How to deal with environment differences when deploying asp.net core application?

The central configuration file is the appsettings.json and you can have multiple files, like appsettings.Production.json etc, which will be loaded and override settings from the appsettings.json.

For example

        // Set up configuration sources.
        var builder = new ConfigurationBuilder()
            .SetBasePath(hostEnv.ContentRootPath)
            .AddJsonFile("appsettings.json", optional: false, reloadOnChange: true)
            .AddJsonFile($"appsettings.{hostEnv.EnvironmentName}.json", optional: true, reloadOnChange: true)
            .AddEnvironmentVariables();

All you need to get this working is the environment variable for setting the environment type (see documentation here).

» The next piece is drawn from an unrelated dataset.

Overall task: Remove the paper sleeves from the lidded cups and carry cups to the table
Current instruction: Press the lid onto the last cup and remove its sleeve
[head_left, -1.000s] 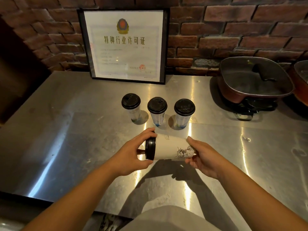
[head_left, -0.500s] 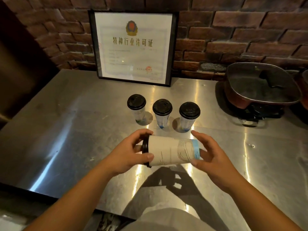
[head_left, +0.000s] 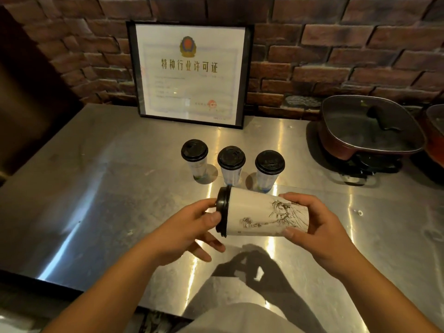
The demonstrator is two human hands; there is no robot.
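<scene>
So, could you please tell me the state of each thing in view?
Held cup: sideways, lid on, sleeve on.
Left hand: grips lid end.
Right hand: grips base end.
Three cups: upright, lidded, sleeveless.
Pan: lid on.

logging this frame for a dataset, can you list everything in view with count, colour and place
sleeved cup: 1, white paper sleeve with a dark drawing, black lid, held on its side above the counter, lid end to the left
standing cups: 3, clear with black lids, upright in a row on the counter behind the held cup
counter: 1, shiny steel, fills the foreground
framed certificate: 1, white sheet in a black frame, leaning on the wall at the back of the counter
brick wall: 1, dark red-brown, behind the counter
electric pan: 1, dark red with a glass lid, back right of the counter
second pan: 1, reddish, cut off at the right edge
left hand: 1, grips the lid end
right hand: 1, grips the bottom end
</scene>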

You can also have environment variables that override, if you add AddEnvironmentVariables() to your configuration builder. So if you have a appsettings.json of

{
    "Data"  {
         "Default" {
              "ConnectionString" : "..."
         }
    }
}

and want to override that via environment Variable, you'd set up an environment variable called "Data:Default:ConnectionString" and it's value will override the settings in the appsettings.config and appsettings.Production.config (assuming your .AddEnvironmentalVariables() is called after .AddJsonFile() - Last registration with the matching key wins) with the value from the environment variable.

You can find more in the official documentation here.

Update

Since in the comments some understand this as the only way to set the environment, there are many ways to set environment variable (most of it is documented in Use multiple environments in ASP.NET Core), all ultimately boiling down to being an environment variable, just within a different scope:

  1. Environment Variable (globally, Windows cmd.exe set ASPNETCORE_ENVIRONMENT=Development or $Env:ASPNETCORE_ENVIRONMENT = "Development" on powershell, export ASPNETCORE_ENVIRONMENT = Development on linux)
  2. Per command environment variable (i.e. linux: ASPNETCORE_ENVIRONMENT=Production dotnet MyApp.dll)
  3. Docker container, i.e. via docker-compose.yaml

    web:
        environment:
        - ASPNETCORE_ENVIRONMENT=Debugging
    
  4. Docker container via command line docker run -e ASPNETCORE_ENVIRONMENT=Debugging
  5. in IIS via web.config.

    <aspNetCore processPath="%LAUNCHER_PATH%" arguments="%LAUNCHER_ARGS%" forwardWindowsAuthToken="false" stdoutLogEnabled="true" >
      <environmentVariables>
        <environmentVariable name="ASPNETCORE_ENVIRONMENT" value="Development" />
      </environmentVariables>
    </aspNetCore>
    
  6. On IIS set it per AppPool (see here)
  7. On Linux via service definition files (see docs)
  8. Azure App Service via Environment variables, can be set per slot and having different slots for Staging, Development, Production and i.e. deploying to staging, doing warm up and swapping with Production
  9. Per execution via dotnet run --launch-profile Development

They all change/set the environment variable in a specific scope (globally, locally to a container, inside the app pool, per execution etc.). Choose one which suits your needs.